After plenty of agonising over the decisions – Sagan or Degenkolb? Tour de France or Vuelta a España? Alaphilippe or Yates? – the picks were made, and we have included the judges’ reasoning for winning selections.
Congratulations to all our award winners, a number of whom will be celebrated at the Rouleur Classic on November 19.
Rider of the Year: Men
Winner: Peter Sagan (Tinkoff-Saxo)
Voted for by Millar, Dekker and Timothy John
“You worry about the sport being robotic and getting dominated by power and science boringingness, but Sagan has proved that you can be one of the most successful, exciting riders of today’s generation and as mad as a box of frogs.” David Millar
“All the best riders are excellent in one part of the year; Sagan does it the whole year through. He’s been second a lot of times too, of course, but the way he rides, and how he ended the season as world champion, makes him the best rider.” Erik Dekker
“Sagan was my second place behind Degenkolb. He had a very difficult start to the season: new team, a lot of expectations of him and Tinkov shouting all the time – no patience, no biking background – and he just kept working at it. The Classics didn’t really go right but he won California and in the Tour he was exceptional, the breaks he was getting into.
“Then he was there at the Vuelta, unfortunately getting knocked off by a motorbike. To be able to live with that, work with that setback and come good in the end at the Worlds.” Sean Kelly
Rider of the Year: Women
Winner: Lizzie Armitstead (Boels-Dolmans)
Voted for by all seven judges
“Lizzie is definitely way out there… in the Worlds, she got it right, she raced tactically very well, following the race, then putting in an attack to hurt the legs of people a bit, a little test. To win three World Cup races, you have to be present all year round, and to win Qatar too – she can do it all.” Sean Kelly
“I think she can win any race she wants.
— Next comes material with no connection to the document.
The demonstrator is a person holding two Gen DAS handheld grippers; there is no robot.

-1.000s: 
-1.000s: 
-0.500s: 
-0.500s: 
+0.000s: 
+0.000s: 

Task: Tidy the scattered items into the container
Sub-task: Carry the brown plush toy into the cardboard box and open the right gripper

She would’ve sacrificed everything for that World Championships win yet she still won the World Cup.” David Millar
“A big star for years and now world champion; she deserves it.” Erik Dekker
“She had one of those years where no matter what you do afterwards, it’ll probably be the pinnacle.” Stuart O’Grady
“Even before winning the World Championships, Armitstead had this in the bag, having won three of the ten rounds and the overall of the World Cup. The only mistake she made all year was the unfortunate post-win crash at the Women’s Tour.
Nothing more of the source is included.